Kyle Bobby Dunn is a Canadian composer and performer of ambient and drone-based music. His work has been characterized as containing a classical music influence which "operates outside of categories" and is typified by the use of electric guitar, organ and "meticulous post-processing".

His 2019 album From Here to Eternity, a nearly three-hour long work that included collaborations with other artists unlike previous works, was described by Inverted Audio as "an astonishing insight into the imagination of one of contemporary ambient music's most singularly gifted artists". Dunn is known for extended, drone-based compositions. His albums have been reviewed in publications including Pitchfork and Resident Advisor.

==Notable works==
American label Sedimental originally released Fragments And Compositions Of Kyle Bobby Dunn in spring 2008. Dunn's next album, Fervency was released in 2009.

In 2010, he issued the double album A Young Person's Guide to Kyle Bobby Dunn. This was followed by Ways of Meaning (2011), which combined guitar, organ, and electronic processing in more concise pieces.
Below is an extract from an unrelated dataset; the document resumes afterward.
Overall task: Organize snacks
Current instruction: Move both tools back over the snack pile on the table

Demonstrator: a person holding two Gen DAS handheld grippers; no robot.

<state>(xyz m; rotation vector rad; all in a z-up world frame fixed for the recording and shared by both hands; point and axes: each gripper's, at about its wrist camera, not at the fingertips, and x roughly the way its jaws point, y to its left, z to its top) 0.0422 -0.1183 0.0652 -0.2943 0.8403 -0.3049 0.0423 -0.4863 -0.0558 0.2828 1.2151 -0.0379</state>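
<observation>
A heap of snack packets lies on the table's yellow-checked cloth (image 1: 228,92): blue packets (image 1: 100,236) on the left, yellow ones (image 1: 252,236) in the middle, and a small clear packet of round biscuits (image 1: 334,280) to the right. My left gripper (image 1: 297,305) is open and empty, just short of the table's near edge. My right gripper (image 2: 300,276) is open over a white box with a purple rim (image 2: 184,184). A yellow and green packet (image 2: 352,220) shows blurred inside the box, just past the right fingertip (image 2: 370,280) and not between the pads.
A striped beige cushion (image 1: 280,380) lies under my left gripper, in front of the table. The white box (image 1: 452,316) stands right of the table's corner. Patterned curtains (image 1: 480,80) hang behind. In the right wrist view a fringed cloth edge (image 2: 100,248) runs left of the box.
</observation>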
Dunn released another double album, Bring Me the Head of Kyle Bobby Dunn, in 2012.

His 2014 release, Kyle Bobby Dunn and the Infinite Sadness, expanded his work into a three-hour format. After a five-year hiatus, Dunn returned with From Here to Eternity (2019). In 2025, he released Mixture of Frailties.

==Reviews==
His work has been described as "compositions that are patience incarnate". The Fanzine noted that one of his albums "captures a mood somewhere between sadness and strength; it's the sound of a respite that occurs after having survived an ordeal; it's sound as memory, as memorial".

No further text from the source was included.